はじめに
大江健三郎『ピンチランナー調書』解説あらすじを書いていきます。
語りの構造、背景知識
等質物語世界の語り手
本作は等質物語世界の語り手「私」と「おれ」=森の父が設定されています。「おれ」のパートは「私」が記した調書になっていて、真の語り手は「私」ですが多くのパートで森の父も語り手を努めます。『みずからわが涙をぬぐいたまう日』の表題作も近いデザインです。
この「僕」「おれ」が混在する、独特の非線形の語りの実験が展開されていて、エリオット『荒地』やフォークナー『響きと怒り』『アブサロム、アブサロム!』を連想させます。
またこうした手法には『取り替え子』にも描かれるように、男性への理想化傾向の強い大江健三郎の心理が語りに現れています。
偽メシアたる親方
本作では偽メシア的な存在である「親方(パトロン)」が現れ、それとの戦いが描かれます。政界のフィクサーで、原発利権を掌握する右翼の「親方(パトロン)」の「大物A氏」は、対立する二つの革命党派それぞれに資金援助をして、小型の原爆を開発させています。それを利用して、「天皇ファミリィ」を傀儡としていクーデターを起こし社会に君臨しようとしています。
預言者のモチーフは『治療塔』シリーズ(1.2)、『静かな生活』、『懐かしい年への手紙』三部作(1.2.3)にも現れます。
天皇制批判
本作は天皇制を批判する内容です。大江にとって天皇制は、民主主義や公共的徳とは相容れないもので、ナショナリズムのために動員される道具にすぎず、本作でもそれについて批判的に言及します。
本作では悪役の「親方(パトロン)」は、小型の原爆を開発させ、それを利用して、「天皇ファミリィ」を傀儡としてクーデターを起こし社会に君臨しようとしています。
フレイザー『金枝篇』、エリオット『荒地』。
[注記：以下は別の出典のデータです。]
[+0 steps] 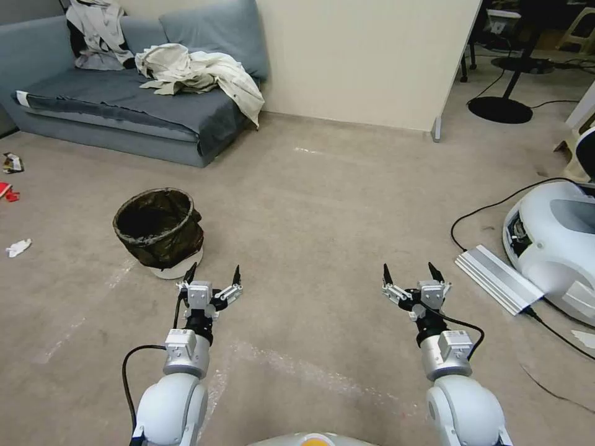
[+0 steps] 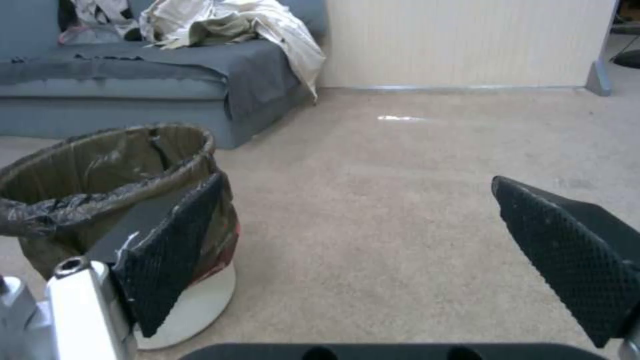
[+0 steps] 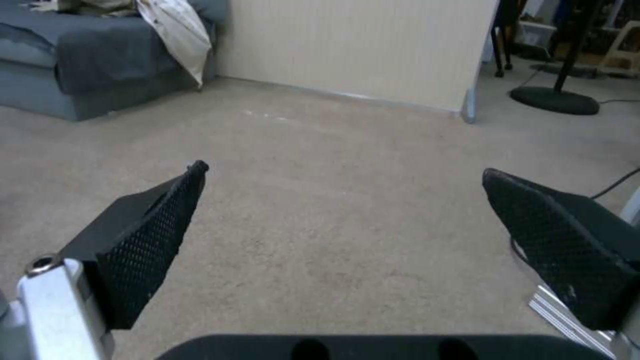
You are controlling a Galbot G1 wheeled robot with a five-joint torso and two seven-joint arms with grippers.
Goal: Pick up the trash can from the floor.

若返り
本作は『治療塔』シリーズ(1.2)にもあった、若返りのモチーフが見えます。
おそらくこれはフレイザー『金枝篇』やエリオット『荒地』の影響で、この2つはネムの森の王殺しの儀礼をテーマにし、その背後にある自然のサイクルの循環、輪廻をモチーフにしています。ここから着想を得て『燃え上がる緑の木』の新しいギー兄さんなどもデザインされていると思われます。
失敗作
とはいえ本作は大江健三郎の長編の中でも最低クラスの作品です。とにかく語りの手法も読みにくいばかりで、成功していません。
それに加えて大江健三郎特有の、ディック(『アンドロイドは電気羊の夢を見るか』)をも凌駕するセンスオブワンダーが本作は冴えないのです。
物語世界
あらすじ
語り手「私」は知的障害を持つ子どもの父です。同じ特殊学級の父兄として知り合った森の父の「幻の書き手」を引き受け、その行動の一部始終を「調書」にとります。「調書」は森の父の一人称「おれ」によって語られます。
森の父は原子力発電所の技術者です。核物質の搬送中に、謎めいた集団「ブリキマン」に襲われて被曝します。ある日「宇宙的な意思」によって「転換」が起こり森の父は20歳若返り、その息子の森は20歳加齢します。18歳になった森の父と28歳になった森は、反原発集会に参加したことで、対立する二つの新左翼の党派の抗争に巻き込まれます。
政界のフィクサーで、原発利権を掌握する右翼の「親方(パトロン)」の「大物A氏」は、対立する二つの革命党派それぞれに資金援助をして、小型の原爆を開発させています。それを利用して、「天皇ファミリィ」を傀儡としてクーデターを起こし社会に君臨しようとしています。
森の父と森は、市民運動の世話役でテレヴィにも出演する女性活動家の麻生野、革命党派の女子学生の作用子、四国からきた反原発運動のリーダー「義人」、対立する革命党派を宥和させようとする「志願仲裁人」、伝説的なゲリラ組織「ヤマメ軍団」らと協力して「大物A氏」の野望に対抗します。